Which areas excite you most for this year?

Personalisation has certainly got potential. But there’s a delicate balance between being relevant and creepy. I don’t like the way advertisers use data to follow you around. But using personalisation in your own media properties is different and can be quite compelling. Once a consumer arrives at your site, leveraging data to understand what they are interested in buying and to send tailored messaging to them can be helpful.

The Share a Coke campaign we did with Channel 4 was groundbreaking. Because the audience had already opted into Channel 4’s on-demand service, we were able to serve them an ad with their name on a Coke bottle, allowing us to bring the personalised bottles idea to life in the broadcast arena. We won a Cannes Lion for it because it was a neat stunt which came from a place of love.

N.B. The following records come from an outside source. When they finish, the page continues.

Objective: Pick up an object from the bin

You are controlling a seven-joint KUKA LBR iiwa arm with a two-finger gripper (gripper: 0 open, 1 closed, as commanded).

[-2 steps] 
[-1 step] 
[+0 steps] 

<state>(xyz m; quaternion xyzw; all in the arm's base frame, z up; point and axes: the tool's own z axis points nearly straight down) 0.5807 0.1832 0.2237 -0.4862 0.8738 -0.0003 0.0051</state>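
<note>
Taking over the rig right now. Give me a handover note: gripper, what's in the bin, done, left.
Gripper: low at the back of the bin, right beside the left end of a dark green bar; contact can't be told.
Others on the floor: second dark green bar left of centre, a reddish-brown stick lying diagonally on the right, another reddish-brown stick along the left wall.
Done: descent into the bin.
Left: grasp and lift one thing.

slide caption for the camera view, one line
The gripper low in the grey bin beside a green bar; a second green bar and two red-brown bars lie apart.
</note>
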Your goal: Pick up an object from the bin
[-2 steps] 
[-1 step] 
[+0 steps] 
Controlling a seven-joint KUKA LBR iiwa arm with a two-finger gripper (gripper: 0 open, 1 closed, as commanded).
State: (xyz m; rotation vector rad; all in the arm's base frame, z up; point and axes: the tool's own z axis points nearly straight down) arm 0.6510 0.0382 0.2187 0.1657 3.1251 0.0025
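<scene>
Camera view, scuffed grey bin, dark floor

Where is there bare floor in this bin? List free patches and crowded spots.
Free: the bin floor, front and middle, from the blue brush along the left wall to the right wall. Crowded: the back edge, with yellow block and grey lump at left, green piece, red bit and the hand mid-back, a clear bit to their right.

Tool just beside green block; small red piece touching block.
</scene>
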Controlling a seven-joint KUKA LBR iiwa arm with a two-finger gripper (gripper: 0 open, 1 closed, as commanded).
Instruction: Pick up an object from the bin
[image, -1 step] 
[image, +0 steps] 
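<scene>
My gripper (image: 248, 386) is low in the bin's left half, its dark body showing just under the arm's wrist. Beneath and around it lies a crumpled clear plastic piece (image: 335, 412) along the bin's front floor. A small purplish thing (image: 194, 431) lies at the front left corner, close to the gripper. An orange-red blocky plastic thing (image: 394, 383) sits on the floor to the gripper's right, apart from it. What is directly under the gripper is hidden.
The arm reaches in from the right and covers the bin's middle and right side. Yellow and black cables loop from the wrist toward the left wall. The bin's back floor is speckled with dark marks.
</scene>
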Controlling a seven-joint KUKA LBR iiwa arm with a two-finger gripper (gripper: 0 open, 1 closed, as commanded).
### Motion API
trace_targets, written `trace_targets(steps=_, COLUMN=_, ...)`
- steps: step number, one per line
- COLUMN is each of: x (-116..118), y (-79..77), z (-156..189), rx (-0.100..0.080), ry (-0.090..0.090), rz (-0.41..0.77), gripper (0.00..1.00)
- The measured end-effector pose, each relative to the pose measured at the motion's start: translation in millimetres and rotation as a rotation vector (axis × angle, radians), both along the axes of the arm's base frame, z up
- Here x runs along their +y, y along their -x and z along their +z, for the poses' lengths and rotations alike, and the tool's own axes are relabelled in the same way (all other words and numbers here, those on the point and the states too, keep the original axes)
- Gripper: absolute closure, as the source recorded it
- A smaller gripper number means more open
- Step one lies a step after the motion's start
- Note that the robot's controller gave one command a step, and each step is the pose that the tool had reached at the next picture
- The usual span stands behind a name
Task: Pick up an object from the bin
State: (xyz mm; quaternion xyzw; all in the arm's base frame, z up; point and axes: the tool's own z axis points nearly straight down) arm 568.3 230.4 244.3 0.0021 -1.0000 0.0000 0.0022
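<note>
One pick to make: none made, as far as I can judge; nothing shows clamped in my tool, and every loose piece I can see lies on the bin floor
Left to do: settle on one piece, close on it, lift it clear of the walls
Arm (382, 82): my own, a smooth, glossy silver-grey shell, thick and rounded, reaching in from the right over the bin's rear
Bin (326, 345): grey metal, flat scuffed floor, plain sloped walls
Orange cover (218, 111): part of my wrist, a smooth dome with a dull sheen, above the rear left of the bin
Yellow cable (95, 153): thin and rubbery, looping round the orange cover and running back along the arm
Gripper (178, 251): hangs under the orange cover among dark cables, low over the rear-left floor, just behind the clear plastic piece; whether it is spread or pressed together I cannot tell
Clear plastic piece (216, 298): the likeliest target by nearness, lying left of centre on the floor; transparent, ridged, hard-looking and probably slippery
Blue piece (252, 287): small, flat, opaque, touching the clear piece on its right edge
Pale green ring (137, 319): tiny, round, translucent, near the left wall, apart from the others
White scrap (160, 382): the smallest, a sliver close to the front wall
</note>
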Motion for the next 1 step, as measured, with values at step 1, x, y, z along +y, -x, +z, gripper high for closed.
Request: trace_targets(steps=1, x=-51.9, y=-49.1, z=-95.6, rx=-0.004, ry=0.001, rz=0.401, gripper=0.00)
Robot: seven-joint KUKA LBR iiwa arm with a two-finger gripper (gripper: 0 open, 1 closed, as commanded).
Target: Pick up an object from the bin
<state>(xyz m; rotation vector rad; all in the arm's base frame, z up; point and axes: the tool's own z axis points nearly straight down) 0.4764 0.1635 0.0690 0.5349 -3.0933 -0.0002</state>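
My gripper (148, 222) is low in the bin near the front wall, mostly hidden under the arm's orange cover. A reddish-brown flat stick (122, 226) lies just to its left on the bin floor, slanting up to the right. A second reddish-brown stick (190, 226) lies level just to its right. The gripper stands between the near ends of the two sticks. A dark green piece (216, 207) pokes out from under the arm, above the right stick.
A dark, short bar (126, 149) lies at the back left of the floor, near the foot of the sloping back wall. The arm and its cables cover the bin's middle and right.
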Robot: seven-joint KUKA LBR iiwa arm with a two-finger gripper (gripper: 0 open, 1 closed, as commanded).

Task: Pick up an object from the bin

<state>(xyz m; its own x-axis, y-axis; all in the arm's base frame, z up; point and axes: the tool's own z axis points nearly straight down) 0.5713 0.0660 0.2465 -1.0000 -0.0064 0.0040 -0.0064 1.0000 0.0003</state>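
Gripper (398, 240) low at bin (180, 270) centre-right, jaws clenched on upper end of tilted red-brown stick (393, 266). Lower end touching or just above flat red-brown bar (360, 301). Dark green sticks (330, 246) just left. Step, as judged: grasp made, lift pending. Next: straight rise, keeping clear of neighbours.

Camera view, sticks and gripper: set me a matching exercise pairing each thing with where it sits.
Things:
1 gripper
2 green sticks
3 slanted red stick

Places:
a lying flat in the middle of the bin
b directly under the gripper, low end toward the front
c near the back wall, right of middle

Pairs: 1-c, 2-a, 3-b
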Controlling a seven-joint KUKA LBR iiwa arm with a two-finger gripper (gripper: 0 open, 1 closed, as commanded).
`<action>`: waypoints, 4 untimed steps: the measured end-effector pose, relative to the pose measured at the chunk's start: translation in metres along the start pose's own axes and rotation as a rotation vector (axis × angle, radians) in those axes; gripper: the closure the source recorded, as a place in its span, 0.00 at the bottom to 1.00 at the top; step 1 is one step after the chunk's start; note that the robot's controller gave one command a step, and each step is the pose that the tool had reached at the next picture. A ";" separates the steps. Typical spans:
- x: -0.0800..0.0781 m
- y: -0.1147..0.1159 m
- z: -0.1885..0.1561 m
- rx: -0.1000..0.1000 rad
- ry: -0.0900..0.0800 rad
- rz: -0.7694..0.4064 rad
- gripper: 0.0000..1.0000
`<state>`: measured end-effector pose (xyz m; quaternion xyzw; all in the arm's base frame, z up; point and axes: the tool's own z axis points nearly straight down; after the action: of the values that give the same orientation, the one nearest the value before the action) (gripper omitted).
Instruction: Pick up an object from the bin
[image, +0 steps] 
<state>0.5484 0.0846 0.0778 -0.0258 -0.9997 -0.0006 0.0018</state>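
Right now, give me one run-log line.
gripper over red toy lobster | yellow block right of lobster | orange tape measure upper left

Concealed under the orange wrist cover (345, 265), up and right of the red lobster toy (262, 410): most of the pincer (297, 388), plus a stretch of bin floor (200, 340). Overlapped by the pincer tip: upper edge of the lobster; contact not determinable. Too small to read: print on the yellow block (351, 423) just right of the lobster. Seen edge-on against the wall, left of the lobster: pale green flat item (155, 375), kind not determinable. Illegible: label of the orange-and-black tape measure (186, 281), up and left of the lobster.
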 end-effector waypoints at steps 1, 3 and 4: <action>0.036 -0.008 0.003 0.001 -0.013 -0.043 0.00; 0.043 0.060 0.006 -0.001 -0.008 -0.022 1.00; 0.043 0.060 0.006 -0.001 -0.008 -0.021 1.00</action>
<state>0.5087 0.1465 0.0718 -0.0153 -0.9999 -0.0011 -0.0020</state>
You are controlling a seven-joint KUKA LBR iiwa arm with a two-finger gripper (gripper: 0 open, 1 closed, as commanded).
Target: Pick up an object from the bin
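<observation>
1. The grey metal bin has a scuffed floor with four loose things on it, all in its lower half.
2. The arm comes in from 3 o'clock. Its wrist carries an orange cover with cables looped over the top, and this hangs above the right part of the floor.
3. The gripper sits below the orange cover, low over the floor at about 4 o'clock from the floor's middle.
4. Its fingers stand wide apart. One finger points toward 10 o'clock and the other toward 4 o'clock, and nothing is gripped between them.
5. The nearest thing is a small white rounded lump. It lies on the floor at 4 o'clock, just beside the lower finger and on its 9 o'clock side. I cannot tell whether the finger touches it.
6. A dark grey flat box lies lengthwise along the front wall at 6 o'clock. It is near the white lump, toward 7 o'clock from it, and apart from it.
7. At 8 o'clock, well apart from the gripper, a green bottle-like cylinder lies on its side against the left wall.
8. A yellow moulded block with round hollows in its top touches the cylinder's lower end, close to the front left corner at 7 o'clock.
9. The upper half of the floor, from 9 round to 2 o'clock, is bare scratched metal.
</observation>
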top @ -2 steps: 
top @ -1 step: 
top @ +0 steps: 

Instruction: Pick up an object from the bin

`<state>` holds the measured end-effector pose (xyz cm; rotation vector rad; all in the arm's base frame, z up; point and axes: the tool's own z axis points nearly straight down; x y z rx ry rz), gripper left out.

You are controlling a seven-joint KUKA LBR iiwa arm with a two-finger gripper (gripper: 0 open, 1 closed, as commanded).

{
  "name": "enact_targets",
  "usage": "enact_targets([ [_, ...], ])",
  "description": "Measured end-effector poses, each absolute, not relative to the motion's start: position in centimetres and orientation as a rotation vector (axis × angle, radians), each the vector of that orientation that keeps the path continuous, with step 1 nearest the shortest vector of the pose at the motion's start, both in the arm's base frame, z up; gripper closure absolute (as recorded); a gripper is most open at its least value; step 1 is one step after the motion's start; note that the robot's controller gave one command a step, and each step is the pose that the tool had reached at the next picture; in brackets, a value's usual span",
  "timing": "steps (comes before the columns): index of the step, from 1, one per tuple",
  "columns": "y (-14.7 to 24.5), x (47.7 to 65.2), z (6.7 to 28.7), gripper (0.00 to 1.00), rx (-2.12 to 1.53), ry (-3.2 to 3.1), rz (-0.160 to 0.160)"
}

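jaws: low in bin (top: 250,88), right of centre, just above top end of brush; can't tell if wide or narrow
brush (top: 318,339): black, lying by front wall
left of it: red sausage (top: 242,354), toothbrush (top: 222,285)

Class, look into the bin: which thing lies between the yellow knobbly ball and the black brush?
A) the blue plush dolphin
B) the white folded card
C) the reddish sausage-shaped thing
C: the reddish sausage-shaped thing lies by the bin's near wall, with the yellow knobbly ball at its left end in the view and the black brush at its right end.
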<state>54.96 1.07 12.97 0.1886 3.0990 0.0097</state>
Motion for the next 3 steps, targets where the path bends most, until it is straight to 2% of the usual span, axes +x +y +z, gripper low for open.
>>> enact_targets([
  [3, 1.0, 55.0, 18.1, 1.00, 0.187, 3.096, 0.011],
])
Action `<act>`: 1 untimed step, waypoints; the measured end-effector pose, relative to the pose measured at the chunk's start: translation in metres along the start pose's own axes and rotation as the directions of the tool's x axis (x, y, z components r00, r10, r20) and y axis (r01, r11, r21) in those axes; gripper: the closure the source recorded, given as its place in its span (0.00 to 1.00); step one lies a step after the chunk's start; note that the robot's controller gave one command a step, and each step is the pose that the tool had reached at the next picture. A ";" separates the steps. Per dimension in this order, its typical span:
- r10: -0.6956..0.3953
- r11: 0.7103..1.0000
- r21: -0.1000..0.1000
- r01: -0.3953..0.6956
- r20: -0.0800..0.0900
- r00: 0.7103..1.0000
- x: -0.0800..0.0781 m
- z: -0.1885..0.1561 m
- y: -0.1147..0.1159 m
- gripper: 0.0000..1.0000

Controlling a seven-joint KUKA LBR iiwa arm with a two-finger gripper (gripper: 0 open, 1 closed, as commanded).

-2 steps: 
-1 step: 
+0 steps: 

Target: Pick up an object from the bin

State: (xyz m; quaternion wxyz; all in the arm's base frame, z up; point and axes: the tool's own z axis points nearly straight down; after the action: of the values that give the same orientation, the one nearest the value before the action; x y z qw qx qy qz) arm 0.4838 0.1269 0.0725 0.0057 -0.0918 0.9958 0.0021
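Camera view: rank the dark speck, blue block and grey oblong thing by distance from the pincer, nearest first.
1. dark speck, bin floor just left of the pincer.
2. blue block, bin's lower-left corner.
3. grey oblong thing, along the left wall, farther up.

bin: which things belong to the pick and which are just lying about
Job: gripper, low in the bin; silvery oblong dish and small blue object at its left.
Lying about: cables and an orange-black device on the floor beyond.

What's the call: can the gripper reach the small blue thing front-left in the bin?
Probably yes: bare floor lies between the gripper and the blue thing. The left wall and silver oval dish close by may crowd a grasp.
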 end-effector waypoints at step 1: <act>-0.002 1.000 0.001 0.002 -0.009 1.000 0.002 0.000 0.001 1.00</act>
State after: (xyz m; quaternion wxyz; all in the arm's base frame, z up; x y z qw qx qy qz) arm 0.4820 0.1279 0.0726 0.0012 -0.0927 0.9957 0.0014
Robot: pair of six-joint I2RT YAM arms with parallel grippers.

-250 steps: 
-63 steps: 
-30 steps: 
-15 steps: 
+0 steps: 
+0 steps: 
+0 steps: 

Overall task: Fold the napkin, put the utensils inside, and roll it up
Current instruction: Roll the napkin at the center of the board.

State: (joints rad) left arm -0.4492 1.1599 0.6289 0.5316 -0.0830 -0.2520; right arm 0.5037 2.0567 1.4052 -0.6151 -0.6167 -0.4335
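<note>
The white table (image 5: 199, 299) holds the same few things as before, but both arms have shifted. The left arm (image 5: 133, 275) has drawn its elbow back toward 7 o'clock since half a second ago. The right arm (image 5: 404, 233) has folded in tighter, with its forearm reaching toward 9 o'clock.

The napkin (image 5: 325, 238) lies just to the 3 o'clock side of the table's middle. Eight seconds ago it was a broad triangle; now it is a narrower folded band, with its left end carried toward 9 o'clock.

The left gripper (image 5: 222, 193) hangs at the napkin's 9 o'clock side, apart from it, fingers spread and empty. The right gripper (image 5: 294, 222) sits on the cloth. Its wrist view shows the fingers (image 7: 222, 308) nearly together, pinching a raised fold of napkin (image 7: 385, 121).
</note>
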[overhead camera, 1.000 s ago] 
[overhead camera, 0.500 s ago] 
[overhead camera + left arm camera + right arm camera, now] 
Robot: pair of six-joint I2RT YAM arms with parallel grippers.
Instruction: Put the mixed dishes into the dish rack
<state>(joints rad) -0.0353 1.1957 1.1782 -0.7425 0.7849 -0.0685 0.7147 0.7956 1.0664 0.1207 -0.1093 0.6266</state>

Mobile will become an increasing centre point for campaigns, and Facebook is winning the war in mobile at present. I was lucky enough to judge the Cannes Lions last year, and the most exciting work I saw combined mobile with digital out-of-home advertising. As more of the sheetage on billboards is becoming digital, brands are able to communicate to a collective group of consumers in real-time without the messaging being aimed at a single passer-by too directly.

There have also been imaginative uses of DNA. Ogilvy & Mather Group Hong Kong’s Face Of Litter campaign took small traces of DNA from litter which had been dropped and a lab used them to create a mock-up of what the offender looked like. I don’t know how accurate it was, but it was very clever.